Among the strengths of the Commission that the Council has inherited are the Special Procedures and the practices and arrangements for the participation of NGOs and national human rights institutions. These strengths must be built upon. In the review of the Special Procedures that the Council is mandated to complete by June 2007, it should place emphasis on strengthening the system of Special Procedures, including by integrating their information and analysis more fully into the deliberations and decision-making of the Council and by encouraging greater cooperation of governments with the Special Procedures. The Council must respect the letter and the spirit of General Assembly resolution 60/251, where it decides that the participation of NGOs in the Council shall be based on the arrangements and practices observed by the Commission. From this base, the Council should pursue deeper cooperation with non-governmental organisations.
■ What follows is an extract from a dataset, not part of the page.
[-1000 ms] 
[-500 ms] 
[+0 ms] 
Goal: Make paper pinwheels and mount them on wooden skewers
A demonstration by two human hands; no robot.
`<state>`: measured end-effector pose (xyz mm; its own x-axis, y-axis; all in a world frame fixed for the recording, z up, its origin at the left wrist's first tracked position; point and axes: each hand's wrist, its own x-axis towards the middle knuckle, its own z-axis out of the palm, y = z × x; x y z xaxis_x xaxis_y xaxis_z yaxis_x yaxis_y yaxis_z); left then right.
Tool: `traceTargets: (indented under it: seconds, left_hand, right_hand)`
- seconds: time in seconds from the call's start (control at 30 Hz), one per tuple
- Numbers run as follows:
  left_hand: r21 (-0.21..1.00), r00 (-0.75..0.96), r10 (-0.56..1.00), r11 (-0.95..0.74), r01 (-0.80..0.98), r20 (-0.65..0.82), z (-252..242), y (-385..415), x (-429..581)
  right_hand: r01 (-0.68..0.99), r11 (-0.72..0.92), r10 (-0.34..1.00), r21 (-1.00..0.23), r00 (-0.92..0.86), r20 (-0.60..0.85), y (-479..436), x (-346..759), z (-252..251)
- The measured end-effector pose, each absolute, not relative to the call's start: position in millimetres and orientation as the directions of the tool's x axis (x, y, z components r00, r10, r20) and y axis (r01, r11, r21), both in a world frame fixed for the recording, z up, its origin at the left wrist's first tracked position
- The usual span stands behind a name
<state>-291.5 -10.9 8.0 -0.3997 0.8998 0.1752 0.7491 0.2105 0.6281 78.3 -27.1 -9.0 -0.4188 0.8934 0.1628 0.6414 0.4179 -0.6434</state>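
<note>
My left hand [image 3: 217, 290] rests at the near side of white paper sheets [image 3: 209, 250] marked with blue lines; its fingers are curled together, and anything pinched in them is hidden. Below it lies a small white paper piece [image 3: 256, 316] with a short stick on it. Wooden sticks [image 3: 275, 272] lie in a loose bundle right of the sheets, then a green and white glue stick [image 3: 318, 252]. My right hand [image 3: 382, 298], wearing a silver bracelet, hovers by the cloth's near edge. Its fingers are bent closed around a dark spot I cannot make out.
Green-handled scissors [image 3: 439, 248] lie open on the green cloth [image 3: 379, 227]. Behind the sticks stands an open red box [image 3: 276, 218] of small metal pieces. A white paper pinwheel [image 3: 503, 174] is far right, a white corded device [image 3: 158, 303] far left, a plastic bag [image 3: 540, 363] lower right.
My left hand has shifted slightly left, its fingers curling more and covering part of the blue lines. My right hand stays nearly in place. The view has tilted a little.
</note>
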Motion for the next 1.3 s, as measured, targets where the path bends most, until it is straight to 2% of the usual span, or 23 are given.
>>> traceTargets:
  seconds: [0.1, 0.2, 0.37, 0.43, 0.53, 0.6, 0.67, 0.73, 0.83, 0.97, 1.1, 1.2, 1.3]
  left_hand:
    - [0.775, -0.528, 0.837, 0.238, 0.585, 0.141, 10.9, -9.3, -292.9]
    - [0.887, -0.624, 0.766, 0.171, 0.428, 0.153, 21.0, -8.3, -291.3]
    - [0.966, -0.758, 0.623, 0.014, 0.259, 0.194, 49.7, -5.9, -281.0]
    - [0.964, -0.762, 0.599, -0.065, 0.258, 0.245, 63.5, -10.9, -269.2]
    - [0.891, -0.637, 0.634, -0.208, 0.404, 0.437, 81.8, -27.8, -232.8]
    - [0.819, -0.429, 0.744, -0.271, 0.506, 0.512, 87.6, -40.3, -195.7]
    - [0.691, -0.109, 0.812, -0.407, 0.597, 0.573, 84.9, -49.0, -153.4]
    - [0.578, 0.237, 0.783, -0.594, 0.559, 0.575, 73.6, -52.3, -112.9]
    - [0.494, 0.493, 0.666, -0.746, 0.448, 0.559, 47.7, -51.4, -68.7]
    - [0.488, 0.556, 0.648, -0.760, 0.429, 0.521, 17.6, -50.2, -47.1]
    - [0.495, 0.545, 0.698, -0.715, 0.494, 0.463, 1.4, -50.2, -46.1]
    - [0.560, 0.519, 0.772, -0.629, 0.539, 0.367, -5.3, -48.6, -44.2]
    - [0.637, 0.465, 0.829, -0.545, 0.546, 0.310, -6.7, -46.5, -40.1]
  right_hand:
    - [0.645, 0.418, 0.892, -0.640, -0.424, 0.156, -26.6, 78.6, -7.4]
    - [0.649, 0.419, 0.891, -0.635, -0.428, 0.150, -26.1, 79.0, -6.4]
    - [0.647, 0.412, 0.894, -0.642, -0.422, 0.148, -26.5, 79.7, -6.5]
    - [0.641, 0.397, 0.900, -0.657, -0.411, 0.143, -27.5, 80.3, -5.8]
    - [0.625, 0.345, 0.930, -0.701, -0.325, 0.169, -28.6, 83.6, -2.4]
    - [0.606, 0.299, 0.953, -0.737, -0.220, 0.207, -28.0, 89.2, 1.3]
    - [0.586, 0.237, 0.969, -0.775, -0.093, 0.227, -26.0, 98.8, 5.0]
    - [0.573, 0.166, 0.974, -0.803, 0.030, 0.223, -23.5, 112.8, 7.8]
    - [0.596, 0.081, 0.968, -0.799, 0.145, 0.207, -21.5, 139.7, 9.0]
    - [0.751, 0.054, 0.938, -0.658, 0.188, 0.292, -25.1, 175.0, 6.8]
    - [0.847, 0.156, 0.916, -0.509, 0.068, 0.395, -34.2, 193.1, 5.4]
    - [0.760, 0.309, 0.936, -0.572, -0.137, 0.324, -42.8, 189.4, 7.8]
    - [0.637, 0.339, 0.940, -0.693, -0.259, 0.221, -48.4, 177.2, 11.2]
AI calls on the Council to establish at this first session open, transparent and predictable procedures to establish the modalities for the universal periodic review mechanism and to carry out the review of the Special Procedures and other mandates and mechanisms inherited from the Commission. These procedures should combine the flexibility and responsiveness of informal consultations with the formality and transparency of open-ended working groups. They must allow for the meaningful participation of NGOs and other stakeholders.
AI believes that the Council on Human Rights can be a stronger and more effective body than the Commission on Human Rights in the promotion and protection of human rights. AI will be vigilante to ensure that this promise is not squandered.
Background
The resolution establishing the Human Rights Council was adopted by the UN General Assembly on 15 March (resolution A/RES/60/251). The creation of the Council was a clear recognition by the governments at the General Assembly that efforts to protect human rights must be vested in a high-level UN body.
Prior to that, the 2005 UN World Summit that took place in September 2005 had decided that the Commission on Human Rights should be replaced by a new Human Rights Council because the Commission had suffered a "credibility deficit" due to a perceived (and real) lack of objectivity in its work on particular country situations.
Elections of the 47 members of the Council took place on 9 May in the General Assembly. 63 candidates stood for election, with all regional groups apart from the African Group putting forward more candidates than seats available - thereby breaking with the Commission's bad habit of "clean slates". To gain a seat, candidate states had to achieve an absolute majority of the GA vote, i.e. at least 96 votes, which raised the stakes compared to the election of members of the Commission - who needed only a majority of votes in ECOSOC (27 votes). All candidate countries presented voluntary pledges with commitments to promote and protect human rights at the national and international levels. The pledges were posted on the UN website, which created a degree of transparency surrounding the elections that has not been seen in the UN before.
AI provided human rights profiles of all 63 candidates on a dedicated page on the Amnesty website - these provided a brief overview of the AI's concerns on each country and of the country's record of ratification of key human rights instruments and their cooperation with the UN human rights mechanisms. In the period leading up to the first session of the Human Rights Council, 19-30 June 2006, AI has written to all 47 members of the Council reminding them of the key commitments they made in their election pledges and urging them to implement these as soon as possible.